In the United States, more than 30 million people have 1 or more migraine headaches per year. This corresponds to approximately 18% of females and 6% of males.[56] Migraine accounts for 64% of severe headaches in females and 43% of severe headaches in males.

Approximately 75% of all persons who experience migraines are women. Currently, 1 in 6 American women has migraine headaches. (The reported incidence of migraine in females of reproductive age has increased over the last 20 years, but this change probably reflects greater awareness of the condition.)

The incidence of migraine with aura peaks in boys at around age 5 years and in girls at around age 12-13 years.
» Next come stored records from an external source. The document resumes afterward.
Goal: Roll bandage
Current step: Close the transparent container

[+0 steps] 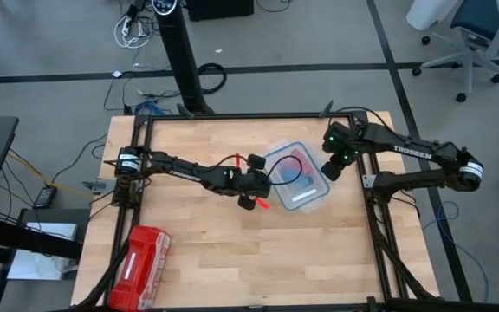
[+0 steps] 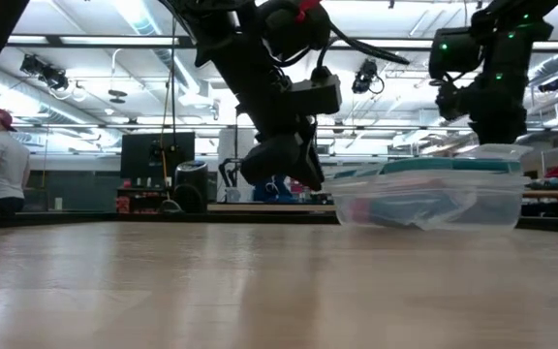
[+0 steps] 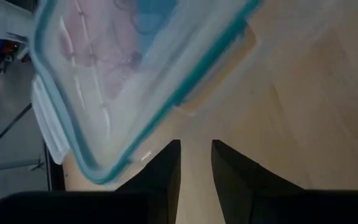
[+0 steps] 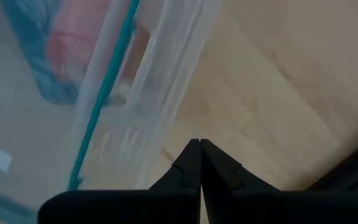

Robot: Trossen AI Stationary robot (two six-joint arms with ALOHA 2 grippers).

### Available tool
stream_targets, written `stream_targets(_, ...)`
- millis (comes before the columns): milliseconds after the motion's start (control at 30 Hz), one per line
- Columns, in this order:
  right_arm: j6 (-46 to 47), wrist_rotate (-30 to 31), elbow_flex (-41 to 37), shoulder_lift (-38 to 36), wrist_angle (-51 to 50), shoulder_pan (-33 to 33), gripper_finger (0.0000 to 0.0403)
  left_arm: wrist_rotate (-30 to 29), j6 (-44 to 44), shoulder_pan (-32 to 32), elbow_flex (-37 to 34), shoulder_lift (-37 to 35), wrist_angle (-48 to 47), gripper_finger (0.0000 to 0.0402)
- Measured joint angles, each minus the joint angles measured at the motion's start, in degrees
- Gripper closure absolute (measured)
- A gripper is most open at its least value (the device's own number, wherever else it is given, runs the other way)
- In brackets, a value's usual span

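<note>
Bandage (image 4: 39,59) lay sealed inside the lidded container (image 1: 300,177). Your left gripper (image 3: 196,163), narrowly parted, sat just beside its left edge; right gripper (image 4: 200,163), closed empty, flanked the right.

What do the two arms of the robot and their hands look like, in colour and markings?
Both arms are dark with black cables. The right arm carries white TROSSEN lettering and a green light near the wrist. The left arm has red-orange parts near its hand. The fingers are dark, flat and tapered.
</note>
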Motion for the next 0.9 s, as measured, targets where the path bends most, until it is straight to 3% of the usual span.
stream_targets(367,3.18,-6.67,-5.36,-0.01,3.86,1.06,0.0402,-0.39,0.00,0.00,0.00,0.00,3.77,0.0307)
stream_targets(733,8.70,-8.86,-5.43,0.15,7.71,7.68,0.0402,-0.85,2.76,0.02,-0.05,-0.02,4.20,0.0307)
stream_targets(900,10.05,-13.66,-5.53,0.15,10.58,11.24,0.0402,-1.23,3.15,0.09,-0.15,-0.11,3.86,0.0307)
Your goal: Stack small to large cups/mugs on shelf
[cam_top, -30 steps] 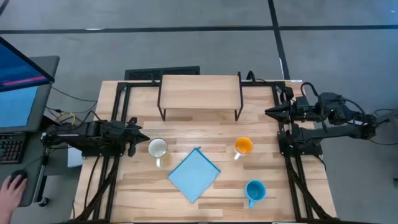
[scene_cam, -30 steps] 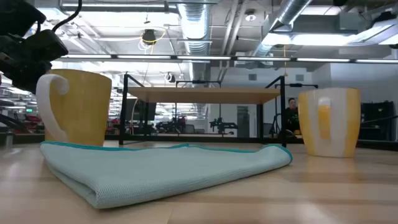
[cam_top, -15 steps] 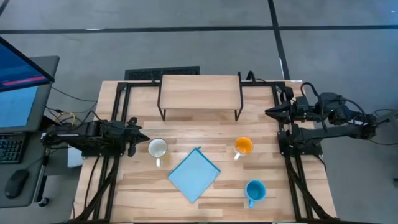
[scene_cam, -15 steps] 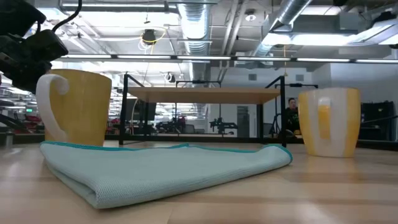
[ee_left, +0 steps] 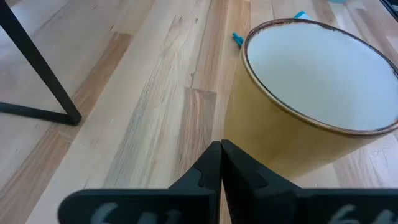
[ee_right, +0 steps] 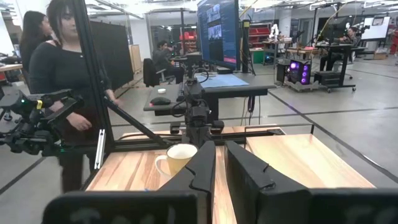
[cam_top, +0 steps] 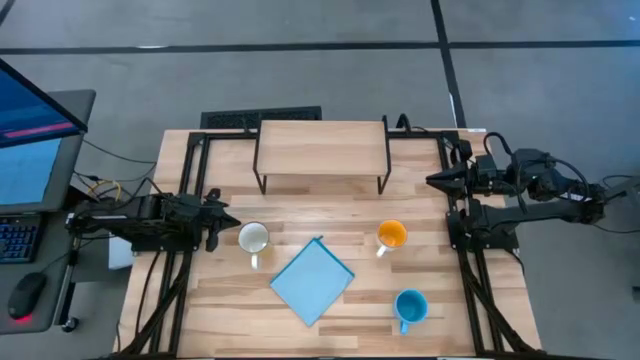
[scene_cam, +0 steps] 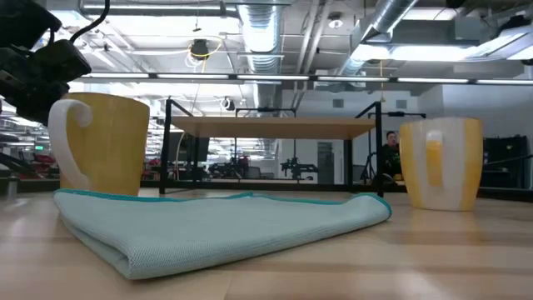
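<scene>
Three mugs stand upright on their bases on the wooden table: a cream mug (cam_top: 253,238) (ee_left: 311,87) at the left, an orange mug (cam_top: 391,235) (scene_cam: 441,162) right of centre, and a light blue mug (cam_top: 410,306) near the front right. The shelf (cam_top: 322,150) (scene_cam: 275,127) stands on its black legs at the far middle, its top bare. My left gripper (cam_top: 230,221) (ee_left: 221,148) is shut, its tips just left of the cream mug, with nothing held. My right gripper (cam_top: 432,181) (ee_right: 220,152) hovers level above the right edge, slightly open, with nothing between its fingers.
A folded light blue cloth (cam_top: 312,281) (scene_cam: 225,225) lies flat between the mugs near the front. Black frame rails run along both table sides. Left of the table are a desk with a monitor (cam_top: 30,130) and a mouse. A person (ee_right: 62,93) stands beyond the left side.
A person's hand that lay on the mouse left of the table has withdrawn out of view. Both arms and all the mugs have kept still.
</scene>
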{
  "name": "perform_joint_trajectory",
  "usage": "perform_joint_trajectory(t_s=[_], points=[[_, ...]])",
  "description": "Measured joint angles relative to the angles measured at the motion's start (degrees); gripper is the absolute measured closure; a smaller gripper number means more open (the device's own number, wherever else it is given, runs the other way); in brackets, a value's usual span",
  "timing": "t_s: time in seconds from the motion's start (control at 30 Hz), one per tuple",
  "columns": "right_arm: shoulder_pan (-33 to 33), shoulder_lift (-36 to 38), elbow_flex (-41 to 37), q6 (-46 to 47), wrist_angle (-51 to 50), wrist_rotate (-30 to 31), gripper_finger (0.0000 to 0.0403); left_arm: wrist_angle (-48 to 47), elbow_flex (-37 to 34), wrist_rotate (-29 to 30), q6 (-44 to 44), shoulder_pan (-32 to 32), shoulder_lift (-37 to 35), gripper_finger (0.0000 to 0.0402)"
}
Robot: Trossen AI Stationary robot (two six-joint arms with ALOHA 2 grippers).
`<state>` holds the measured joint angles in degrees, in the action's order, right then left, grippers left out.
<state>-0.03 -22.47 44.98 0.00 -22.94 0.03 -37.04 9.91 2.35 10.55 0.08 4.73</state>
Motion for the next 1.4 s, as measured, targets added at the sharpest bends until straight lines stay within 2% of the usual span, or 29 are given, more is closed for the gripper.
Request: perform_joint_trajectory(t_s=[1.13, 1.3, 1.4], points=[[0.0, 0.0, -0.01, 0.01, 0.0, 0.0, 0.0343, 0.05, 0.0, 0.02, 0.0, 0.0, -0.02, 0.0401], [0.0, 0.01, 0.0, 0.0, 0.0, -0.01, 0.0343, 5.42, -0.03, 4.2, 0.49, 0.0, 0.01, 0.0401], [0.02, 0.01, 0.01, 0.01, 0.0, 0.0, 0.0343, 16.04, -0.04, 7.18, 0.09, 0.0, 0.02, 0.0401]])
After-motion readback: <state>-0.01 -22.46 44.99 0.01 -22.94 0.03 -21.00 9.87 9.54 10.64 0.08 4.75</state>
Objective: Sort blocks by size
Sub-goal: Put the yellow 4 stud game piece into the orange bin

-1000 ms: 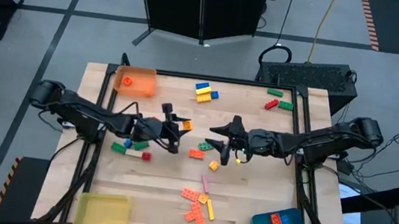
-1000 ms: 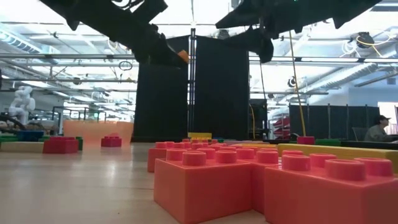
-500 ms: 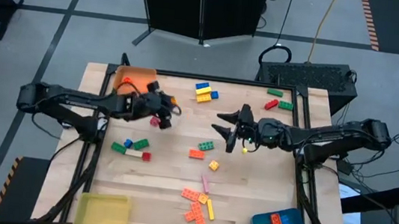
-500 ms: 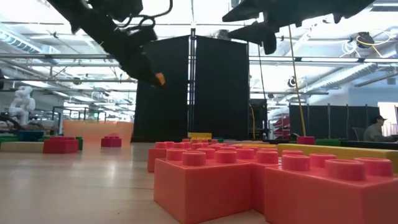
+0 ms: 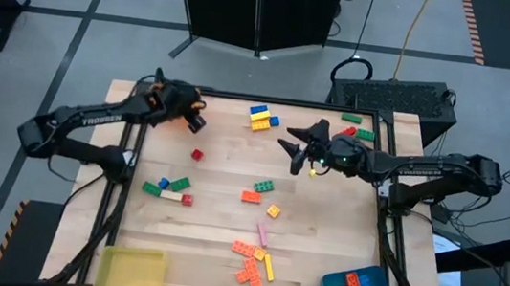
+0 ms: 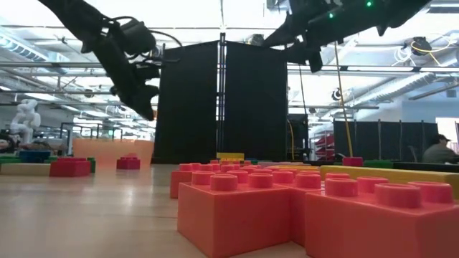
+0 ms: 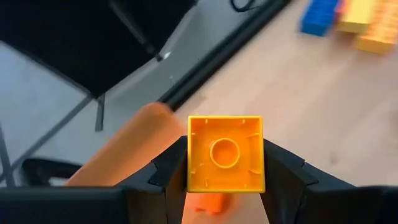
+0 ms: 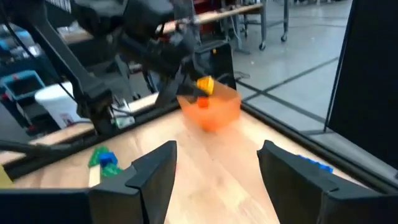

The incidence of migraine without aura peaks in boys at age 10-11 years and in girls at age 14-17 years.[57]

Before puberty, the prevalence and incidence of migraine are higher in boys than in girls. After age 12 years, the prevalence increases in males and females, reaching a peak at age 30-40 years. The female-to-male ratio increases from 2.5:1 at puberty to 3.5:1 at age 40 years. Attacks usually decrease in severity and frequency after age 40 years, except for women in perimenopause. A study by Hsu et al suggests that women aged 40-50 years are also more susceptible to migrainous vertigo.[58] Onset of migraine after age 50 years is rare.

Race-related differences in prevalence

The prevalence of migraine appears to be lower among African Americans and Asian Americans than among whites. One study showed that among women, 20.4% of whites, 16.2% of African Americans, and 9.2% of Asian Americans met International Classification of Headache Disorders (ICHD) criteria for migraine. Similarly, in males, 8.6% of whites, 7.2% of African Americans, and 4.8% of Asian Americans were considered to have migraine.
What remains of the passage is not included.